Nancy Reagan, the former president's wife of 52 years, has personally appealed to Bush to drop his opposition to funding new lines of stem cells for research, a position Bush pledged to evangelical Christians who believe that harvesting such cells is immoral.

Stem cells are typically taken from days-old human embryos and grown in a laboratory into lines or colonies. Because the embryos are destroyed when the cells are extracted, some conservatives link the process to abortion.

Bush signed an executive order in 2001 limiting stem cell research to embryonic lines then in existence, but critics -- including many lawmakers -- complain that only 19 such lines are currently available to researchers.

"[Nancy Reagan] told the world that Alzheimer's had taken her own husband to a distant place, and then she stood up to help find a breakthrough that someday will spare other husbands, wives, children and parents from the same kind of heartache," Kerry said.

Kerry noted that progress has always brought with it ethical arguments -- there was once, he said, a vocal opposition to heart transplants on ethical and moral grounds.

"I know there are ethical issues, but people of goodwill and good sense can resolve them," he said. "For I also know the fear that most Americans feel at some point -- the fear of a diagnosis that may take our life or sentence us to a diminished life."

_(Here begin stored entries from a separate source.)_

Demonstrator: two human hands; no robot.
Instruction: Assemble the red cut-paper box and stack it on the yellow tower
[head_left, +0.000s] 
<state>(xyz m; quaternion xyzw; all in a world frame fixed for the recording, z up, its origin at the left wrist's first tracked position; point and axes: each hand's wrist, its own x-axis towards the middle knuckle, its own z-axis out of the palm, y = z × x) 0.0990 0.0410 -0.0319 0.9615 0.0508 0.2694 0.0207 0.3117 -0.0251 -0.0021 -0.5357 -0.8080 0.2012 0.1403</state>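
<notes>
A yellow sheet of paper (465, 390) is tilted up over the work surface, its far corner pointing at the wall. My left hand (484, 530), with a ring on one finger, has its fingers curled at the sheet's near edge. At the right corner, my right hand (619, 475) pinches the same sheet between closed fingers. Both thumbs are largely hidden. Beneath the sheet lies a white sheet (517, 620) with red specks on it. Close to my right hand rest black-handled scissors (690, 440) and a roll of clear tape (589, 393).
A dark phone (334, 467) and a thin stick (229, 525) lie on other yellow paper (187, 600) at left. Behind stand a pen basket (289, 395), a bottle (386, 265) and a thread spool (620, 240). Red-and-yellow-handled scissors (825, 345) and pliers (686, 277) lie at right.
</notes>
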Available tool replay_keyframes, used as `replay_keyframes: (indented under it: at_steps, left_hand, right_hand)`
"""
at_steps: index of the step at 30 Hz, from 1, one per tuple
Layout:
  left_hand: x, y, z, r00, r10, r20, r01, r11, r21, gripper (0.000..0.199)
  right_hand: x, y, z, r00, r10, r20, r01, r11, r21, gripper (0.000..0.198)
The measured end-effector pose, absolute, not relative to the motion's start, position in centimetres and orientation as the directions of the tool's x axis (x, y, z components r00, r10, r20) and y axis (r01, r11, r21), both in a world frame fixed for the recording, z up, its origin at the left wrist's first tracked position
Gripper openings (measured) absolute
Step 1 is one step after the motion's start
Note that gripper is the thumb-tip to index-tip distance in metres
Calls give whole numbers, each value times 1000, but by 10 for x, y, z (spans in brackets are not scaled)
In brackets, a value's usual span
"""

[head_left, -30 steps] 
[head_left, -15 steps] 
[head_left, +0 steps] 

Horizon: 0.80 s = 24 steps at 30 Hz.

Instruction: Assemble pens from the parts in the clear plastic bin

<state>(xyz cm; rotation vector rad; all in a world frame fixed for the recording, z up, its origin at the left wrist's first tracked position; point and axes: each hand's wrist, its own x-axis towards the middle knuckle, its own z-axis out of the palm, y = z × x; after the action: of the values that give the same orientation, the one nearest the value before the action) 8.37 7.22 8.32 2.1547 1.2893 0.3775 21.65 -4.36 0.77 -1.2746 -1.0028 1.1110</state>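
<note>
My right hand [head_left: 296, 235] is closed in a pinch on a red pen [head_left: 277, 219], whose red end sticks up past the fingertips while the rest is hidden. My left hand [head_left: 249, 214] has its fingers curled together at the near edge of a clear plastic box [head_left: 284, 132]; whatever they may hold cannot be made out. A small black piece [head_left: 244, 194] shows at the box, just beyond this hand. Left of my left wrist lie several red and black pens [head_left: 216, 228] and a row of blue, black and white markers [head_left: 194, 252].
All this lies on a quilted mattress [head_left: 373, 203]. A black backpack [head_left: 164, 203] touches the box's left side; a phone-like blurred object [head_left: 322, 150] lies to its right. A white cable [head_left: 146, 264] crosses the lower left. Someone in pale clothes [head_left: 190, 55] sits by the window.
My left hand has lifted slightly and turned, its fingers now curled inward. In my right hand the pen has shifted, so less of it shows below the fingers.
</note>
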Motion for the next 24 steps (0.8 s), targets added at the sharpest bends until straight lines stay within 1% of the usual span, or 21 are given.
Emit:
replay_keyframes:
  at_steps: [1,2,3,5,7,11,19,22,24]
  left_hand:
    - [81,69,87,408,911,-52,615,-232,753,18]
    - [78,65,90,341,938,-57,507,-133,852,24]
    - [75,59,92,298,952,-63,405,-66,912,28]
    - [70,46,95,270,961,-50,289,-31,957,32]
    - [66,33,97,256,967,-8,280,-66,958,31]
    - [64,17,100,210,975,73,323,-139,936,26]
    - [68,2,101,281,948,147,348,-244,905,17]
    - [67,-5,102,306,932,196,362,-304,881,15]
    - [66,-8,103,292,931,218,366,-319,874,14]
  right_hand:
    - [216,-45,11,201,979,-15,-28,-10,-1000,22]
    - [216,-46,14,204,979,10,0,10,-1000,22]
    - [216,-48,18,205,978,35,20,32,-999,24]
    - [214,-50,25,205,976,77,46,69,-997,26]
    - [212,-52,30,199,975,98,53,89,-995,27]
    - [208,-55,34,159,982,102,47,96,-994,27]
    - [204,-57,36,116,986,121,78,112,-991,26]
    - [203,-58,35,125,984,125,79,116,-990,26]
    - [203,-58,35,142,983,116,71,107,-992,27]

Bush: Reagan a 'gentle, decent man'

Bush, meanwhile, continued the tributes to the former president that began last week as soon as Reagan's death was announced.

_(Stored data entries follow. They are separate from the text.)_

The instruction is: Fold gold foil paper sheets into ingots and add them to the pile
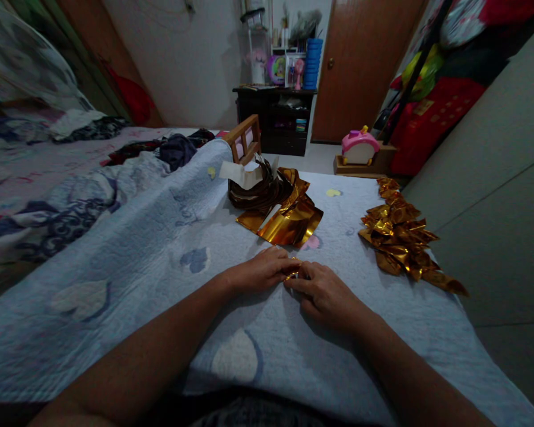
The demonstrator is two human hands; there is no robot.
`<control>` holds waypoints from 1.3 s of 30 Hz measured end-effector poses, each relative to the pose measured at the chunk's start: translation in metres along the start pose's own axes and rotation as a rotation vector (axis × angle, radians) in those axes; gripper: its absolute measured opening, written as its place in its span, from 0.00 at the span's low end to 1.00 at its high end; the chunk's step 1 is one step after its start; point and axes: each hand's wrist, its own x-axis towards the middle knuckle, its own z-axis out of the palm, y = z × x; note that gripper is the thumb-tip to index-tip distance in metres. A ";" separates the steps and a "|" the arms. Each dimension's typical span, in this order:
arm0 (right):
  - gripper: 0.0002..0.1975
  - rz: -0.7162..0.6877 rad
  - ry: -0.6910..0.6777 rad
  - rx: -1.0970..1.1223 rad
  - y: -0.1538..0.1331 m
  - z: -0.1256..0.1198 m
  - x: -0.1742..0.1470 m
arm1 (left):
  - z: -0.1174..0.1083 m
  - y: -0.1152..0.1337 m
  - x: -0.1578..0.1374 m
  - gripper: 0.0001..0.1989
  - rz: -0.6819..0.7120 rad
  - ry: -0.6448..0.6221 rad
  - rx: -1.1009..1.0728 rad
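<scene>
Close together over the bed, my left hand (pixel 269 268) and my right hand (pixel 323 290) pinch a small piece of gold foil paper (pixel 292 274) between them. Most of that piece is covered by my fingers. Just beyond the hands lies a loose stack of gold foil sheets (pixel 289 222), some flat and shiny, with dark edges and pale backs curling up behind. To the right, a heap of folded gold foil pieces (pixel 396 231) spreads along the bed's edge.
A light blue quilt (pixel 240 356) with heart shapes covers the surface under my hands. A wooden rail (pixel 244 139) stands at its far end. Beyond are a dark cabinet (pixel 273 118), a pink toy (pixel 360 147) and a door (pixel 360 71). Crumpled clothes (pixel 178 151) lie left.
</scene>
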 end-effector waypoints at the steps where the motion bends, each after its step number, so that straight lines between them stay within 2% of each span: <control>1: 0.17 -0.004 0.010 -0.004 0.000 0.001 0.000 | 0.000 0.000 0.000 0.11 0.000 0.000 0.002; 6: 0.10 -0.002 0.052 -0.039 0.004 0.007 0.003 | 0.000 0.001 0.000 0.11 -0.018 -0.009 0.010; 18: 0.12 0.022 0.032 -0.049 0.004 0.007 0.003 | -0.001 0.001 0.000 0.13 -0.029 -0.013 0.029; 27: 0.12 -0.015 0.056 0.044 0.005 0.008 0.005 | 0.000 0.000 0.000 0.13 -0.015 -0.012 0.016; 34: 0.09 0.101 0.038 0.227 0.002 0.005 0.010 | -0.001 0.002 0.000 0.13 -0.034 -0.011 0.045; 39: 0.10 0.090 0.017 0.243 0.005 0.008 0.008 | -0.003 0.004 0.000 0.14 -0.030 -0.019 0.063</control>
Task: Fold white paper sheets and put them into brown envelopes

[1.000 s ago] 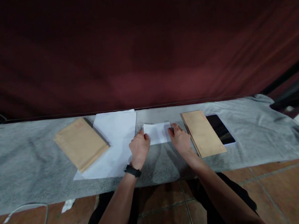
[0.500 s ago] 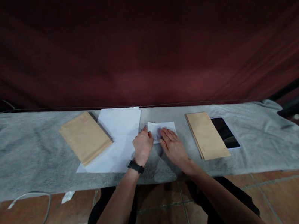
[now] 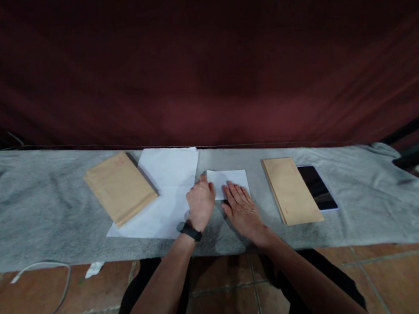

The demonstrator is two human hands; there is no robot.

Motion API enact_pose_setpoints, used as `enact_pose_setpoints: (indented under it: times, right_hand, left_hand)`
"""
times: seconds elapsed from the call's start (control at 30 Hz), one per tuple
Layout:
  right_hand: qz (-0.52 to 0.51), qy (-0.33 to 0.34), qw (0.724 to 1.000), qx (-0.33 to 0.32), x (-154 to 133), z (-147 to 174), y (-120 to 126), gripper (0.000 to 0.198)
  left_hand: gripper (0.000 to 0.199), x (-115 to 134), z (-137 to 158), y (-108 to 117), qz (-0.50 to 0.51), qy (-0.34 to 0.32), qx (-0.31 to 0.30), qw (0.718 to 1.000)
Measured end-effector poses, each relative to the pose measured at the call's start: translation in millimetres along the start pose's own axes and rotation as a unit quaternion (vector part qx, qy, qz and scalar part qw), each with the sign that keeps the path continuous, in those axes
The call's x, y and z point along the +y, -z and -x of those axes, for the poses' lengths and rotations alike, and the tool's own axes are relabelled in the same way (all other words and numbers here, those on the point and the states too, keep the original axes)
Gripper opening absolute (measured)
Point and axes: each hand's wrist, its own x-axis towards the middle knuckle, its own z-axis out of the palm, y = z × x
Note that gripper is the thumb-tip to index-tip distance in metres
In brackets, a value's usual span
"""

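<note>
A small folded sheet of white paper (image 3: pixel 228 177) lies on the grey cloth in front of me. My left hand (image 3: pixel 201 202), with a dark watch on the wrist, is closed at the left edge of this paper, its fingers curled and partly hidden. Flat across the paper's lower right part rests my right hand (image 3: pixel 243 212), fingers stretched out and holding nothing. Larger white sheets (image 3: pixel 171 168) spread out just left of my left hand. On top of them sits a stack of brown envelopes (image 3: pixel 121 187).
To the right, more brown envelopes (image 3: pixel 293 190) partly cover a dark-screened phone or tablet (image 3: pixel 318 187). Grey cloth (image 3: pixel 50 203) drapes the narrow table against a dark red curtain (image 3: pixel 196 74). A white cable (image 3: pixel 66 294) runs over the tiled floor at lower left.
My right hand has slid slightly down and right over the folded paper, its fingers more spread. More of the paper shows, and it looks flatter. The left hand stays at the left edge.
</note>
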Motion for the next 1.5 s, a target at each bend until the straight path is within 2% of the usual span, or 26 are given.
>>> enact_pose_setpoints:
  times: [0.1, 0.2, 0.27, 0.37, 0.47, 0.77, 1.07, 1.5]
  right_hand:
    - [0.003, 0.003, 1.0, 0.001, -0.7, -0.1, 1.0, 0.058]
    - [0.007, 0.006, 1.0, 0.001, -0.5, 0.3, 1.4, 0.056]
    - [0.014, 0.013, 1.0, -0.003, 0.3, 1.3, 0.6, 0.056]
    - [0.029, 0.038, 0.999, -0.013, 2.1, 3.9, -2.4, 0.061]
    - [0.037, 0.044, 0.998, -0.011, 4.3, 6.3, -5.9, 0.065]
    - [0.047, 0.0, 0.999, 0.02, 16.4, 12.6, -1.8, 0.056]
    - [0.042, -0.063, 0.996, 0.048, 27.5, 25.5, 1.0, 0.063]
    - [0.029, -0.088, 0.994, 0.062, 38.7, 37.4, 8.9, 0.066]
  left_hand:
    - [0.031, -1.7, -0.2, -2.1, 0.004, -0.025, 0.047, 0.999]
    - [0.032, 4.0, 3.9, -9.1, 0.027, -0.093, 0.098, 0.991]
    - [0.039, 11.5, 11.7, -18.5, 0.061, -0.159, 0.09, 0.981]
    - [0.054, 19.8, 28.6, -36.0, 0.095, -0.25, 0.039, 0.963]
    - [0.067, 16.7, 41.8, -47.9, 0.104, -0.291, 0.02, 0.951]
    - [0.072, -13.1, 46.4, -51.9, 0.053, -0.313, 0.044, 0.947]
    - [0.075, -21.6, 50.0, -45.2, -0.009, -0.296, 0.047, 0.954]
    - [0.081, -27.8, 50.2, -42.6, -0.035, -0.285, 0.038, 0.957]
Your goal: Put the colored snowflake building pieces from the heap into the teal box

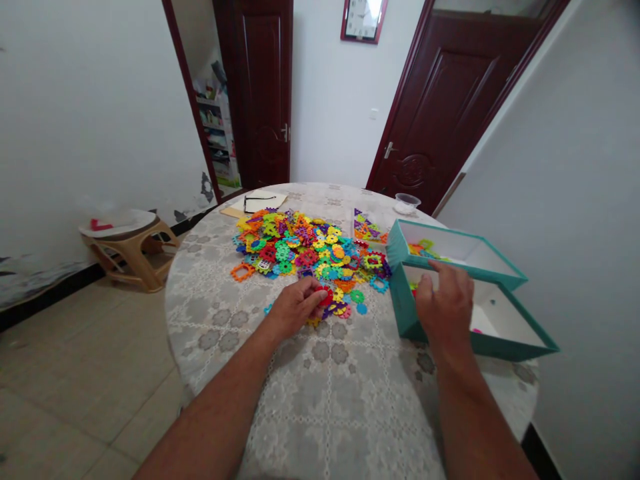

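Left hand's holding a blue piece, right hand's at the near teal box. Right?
Colour's wrong: the head view shows a red piece in the left hand, not a blue one. The rest holds: the right hand is at the near teal box.

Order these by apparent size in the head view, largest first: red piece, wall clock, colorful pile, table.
1. Table
2. Colorful pile
3. Wall clock, cut off by the top edge
4. Red piece in the left hand
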Motion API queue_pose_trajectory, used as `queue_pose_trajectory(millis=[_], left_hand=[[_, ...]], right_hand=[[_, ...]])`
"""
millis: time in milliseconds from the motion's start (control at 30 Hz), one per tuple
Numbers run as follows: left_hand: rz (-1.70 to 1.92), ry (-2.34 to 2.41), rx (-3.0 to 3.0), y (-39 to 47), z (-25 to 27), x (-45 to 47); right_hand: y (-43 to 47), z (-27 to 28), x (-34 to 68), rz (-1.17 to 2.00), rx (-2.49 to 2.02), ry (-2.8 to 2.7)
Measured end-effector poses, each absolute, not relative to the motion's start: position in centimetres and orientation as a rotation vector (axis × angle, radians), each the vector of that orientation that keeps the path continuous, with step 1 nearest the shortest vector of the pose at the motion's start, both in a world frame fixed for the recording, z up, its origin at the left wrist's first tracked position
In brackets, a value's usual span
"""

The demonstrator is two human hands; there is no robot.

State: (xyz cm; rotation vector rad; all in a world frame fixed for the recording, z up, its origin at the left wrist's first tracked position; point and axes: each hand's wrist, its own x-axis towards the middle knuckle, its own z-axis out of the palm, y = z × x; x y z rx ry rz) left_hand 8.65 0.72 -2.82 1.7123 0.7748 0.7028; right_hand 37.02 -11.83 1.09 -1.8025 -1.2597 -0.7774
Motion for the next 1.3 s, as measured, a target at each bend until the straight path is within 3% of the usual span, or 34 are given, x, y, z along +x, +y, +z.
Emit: queue_pose_trajectory(millis=[200, 300, 433, 667, 833, 1067, 1300], left_hand=[[0.629, 0.639, 1.755, -0.1, -2.5, 9.0], [0.639, 0.583, 1.827, -0.2, -2.5, 9.1], [0.662, 0.601, 1.95, 0.2, -2.6, 8.9], [1.03, 1.027, 2.279, 1.8, -3.4, 8.0], [0.915, 0.867, 2.558, 1.6, -4.5, 8.3], [0.518, 0.889, 2.71, 0.0, -4.3, 9.2], [0.48, 0.806, 2.719, 0.0, -3.9, 8.4]], right_hand=[[-11.0, 0.1, 28.5, -0.021, -1.477, -1.773], [-10.8, -1.1, 25.8, 0.195, -1.415, -1.861], [-10.4, -1.0, 25.8, 0.125, -1.42, -1.75], [-10.9, 1.0, 33.1, -0.577, -1.603, -1.393], [-11.2, 1.2, 35.9, -0.798, -1.762, -1.247], [-10.4, -0.5, 30.3, -0.37, -1.597, -1.702], [-9.1, -4.6, 27.7, 0.106, -1.666, -2.121]])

"[Ronald Reagan] believed that people are basically good," the president said in his weekly radio address. "He had no tolerance for bigotry or injustice. Above all, he believed in the courage and triumph of free men and in the capacity of the American people to overcome any obstacle." "As he showed what a president should be, he also showed us what a man should be," he said.

"Ronald Reagan carried himself with a decency and attention to the small kindnesses that also define a good life. He was a courtly, gentle, and considerate man, never known to slight or embarrass others."

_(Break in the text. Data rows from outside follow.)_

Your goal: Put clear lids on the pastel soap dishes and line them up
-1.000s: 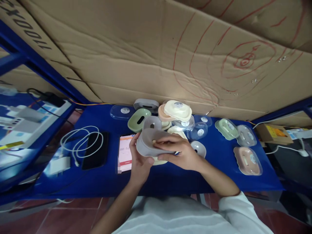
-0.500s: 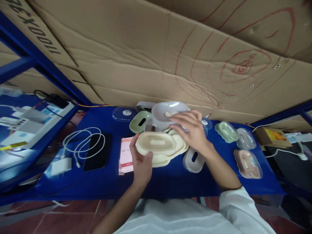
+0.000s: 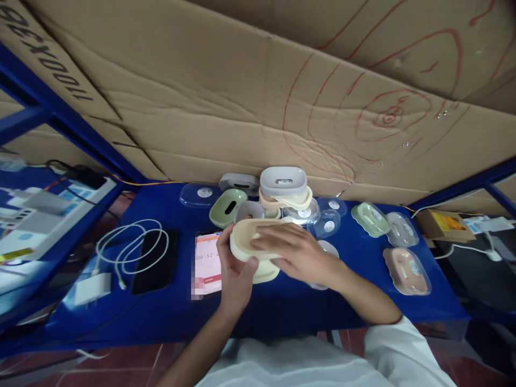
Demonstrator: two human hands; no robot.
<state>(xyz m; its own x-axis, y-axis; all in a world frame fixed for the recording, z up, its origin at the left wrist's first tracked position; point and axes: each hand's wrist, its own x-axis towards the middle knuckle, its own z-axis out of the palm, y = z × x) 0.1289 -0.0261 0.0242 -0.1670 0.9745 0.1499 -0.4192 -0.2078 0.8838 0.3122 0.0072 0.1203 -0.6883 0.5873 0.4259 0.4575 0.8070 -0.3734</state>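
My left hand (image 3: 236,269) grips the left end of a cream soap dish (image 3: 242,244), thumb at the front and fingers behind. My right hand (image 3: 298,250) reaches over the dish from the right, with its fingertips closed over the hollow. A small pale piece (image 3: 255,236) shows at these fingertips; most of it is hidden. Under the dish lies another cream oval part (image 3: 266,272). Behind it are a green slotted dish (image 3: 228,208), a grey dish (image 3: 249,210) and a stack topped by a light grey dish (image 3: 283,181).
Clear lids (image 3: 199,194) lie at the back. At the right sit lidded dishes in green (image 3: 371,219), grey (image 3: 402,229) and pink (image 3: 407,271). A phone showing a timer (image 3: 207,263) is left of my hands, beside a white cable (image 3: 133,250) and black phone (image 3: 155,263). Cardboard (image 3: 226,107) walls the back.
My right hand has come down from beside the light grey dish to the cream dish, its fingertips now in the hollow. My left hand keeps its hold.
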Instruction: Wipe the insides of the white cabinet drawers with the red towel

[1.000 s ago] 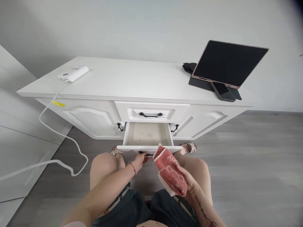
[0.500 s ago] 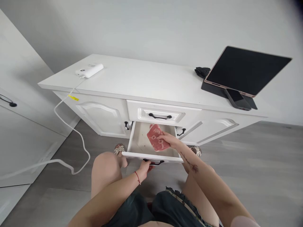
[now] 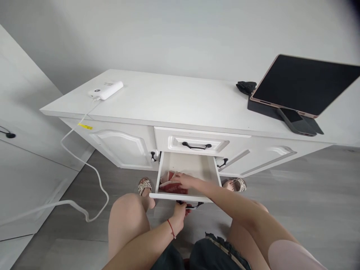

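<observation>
The lower drawer of the white cabinet is pulled out. My left hand is closed around its black handle from below. Inside, at the drawer's front left corner, lies a red cloth with pale markings and a whitish edge. My right hand reaches in over the drawer front, its fingers on the cloth's upper edge. Part of the cloth is hidden by the fingers.
On the cabinet top are a white device with a cable, a propped tablet, a phone and a black crumpled item. Another drawer, closed, sits above. My knees flank the open drawer.
My right hand has lowered the red cloth leftward into the drawer's front left corner. My left hand stays on the handle. The view has shifted slightly.
</observation>
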Tool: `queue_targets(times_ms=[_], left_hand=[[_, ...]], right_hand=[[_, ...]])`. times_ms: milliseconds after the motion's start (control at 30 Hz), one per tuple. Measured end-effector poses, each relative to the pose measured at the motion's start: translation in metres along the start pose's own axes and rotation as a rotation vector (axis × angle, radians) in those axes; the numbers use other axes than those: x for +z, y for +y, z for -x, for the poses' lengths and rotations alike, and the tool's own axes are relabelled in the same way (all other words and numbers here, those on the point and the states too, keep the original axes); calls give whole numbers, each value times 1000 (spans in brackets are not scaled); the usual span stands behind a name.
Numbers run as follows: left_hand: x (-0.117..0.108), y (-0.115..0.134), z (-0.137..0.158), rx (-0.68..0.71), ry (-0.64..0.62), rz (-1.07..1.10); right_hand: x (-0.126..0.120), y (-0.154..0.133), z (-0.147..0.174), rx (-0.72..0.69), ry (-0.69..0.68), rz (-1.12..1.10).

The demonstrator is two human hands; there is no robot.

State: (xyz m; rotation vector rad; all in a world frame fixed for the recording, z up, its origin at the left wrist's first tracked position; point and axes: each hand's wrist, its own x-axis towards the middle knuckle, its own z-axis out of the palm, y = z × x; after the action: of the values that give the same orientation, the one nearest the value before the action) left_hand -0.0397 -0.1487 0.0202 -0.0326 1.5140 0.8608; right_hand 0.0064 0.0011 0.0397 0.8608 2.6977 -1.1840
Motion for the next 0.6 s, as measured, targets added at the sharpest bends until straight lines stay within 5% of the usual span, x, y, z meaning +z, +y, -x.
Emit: queue_targets(times_ms=[200,400,600], left_hand=[[3,-4,-6,-5,13,41],[7,-3,-3,4,23,73],[11,-4,-5,-20,64,52]], right_hand=[[19,-1,-8,-111,-77,520],[27,12,-4,-472,-56,580],[19,40,-26,-327,-40,560]])
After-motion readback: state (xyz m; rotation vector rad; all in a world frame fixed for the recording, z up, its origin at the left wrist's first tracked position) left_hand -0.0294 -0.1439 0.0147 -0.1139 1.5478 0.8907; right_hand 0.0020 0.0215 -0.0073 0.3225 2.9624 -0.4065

Reagan died June 5 at age 93 after a battle of at least a decade with debilitating Alzheimer's disease. He was buried Friday evening in an emotional sunset ceremony at his presidential library in Simi Valley after a week-long remembrance that culminated with an elaborate funeral service Friday at the National Cathedral in Washington.

"This week, America mourned the passing of President Ronald Reagan," Bush said Saturday. "We remembered a gentle, decent man, and one of the greatest leaders our nation has known. He was a courageous patriot whose leadership transformed the country and the world he leaves behind."

The president, his father, former British Prime Minister Margaret Thatcher and former Canadian Prime Minister Brian Mulroney delivered eulogies at the Washington service. But in Simi Valley, a more personal service included words of remembrance from Reagan's children -- Patti Davis and Ron, with wife Nancy, and Michael, from his first marriage with actress Jane Wyman.

Nancy Reagan, a poignant symbol of strength throughout the week, broke down in tears as she touched her husband's casket for the last time. Comforted by the Reagan children, she clutched the folded flag that had covered the coffin during the week and wiped the tears from her eyes.

"Now that Nancy Reagan has taken her husband to his place of rest, we offer our gratitude," Bush said Saturday. "Our country is stronger and our world is freer for the brave leadership of this modest son of America.

"Ronald Reagan always told us that for America, our best was yet to come," he said. "We know that is true for him, too. His work is done. And now a shining city awaits him."

The Reagan Library will remain closed for the weekend and will reopen at 10 a.m. PT Monday for the public's first opportunity to visit the former president's final resting place.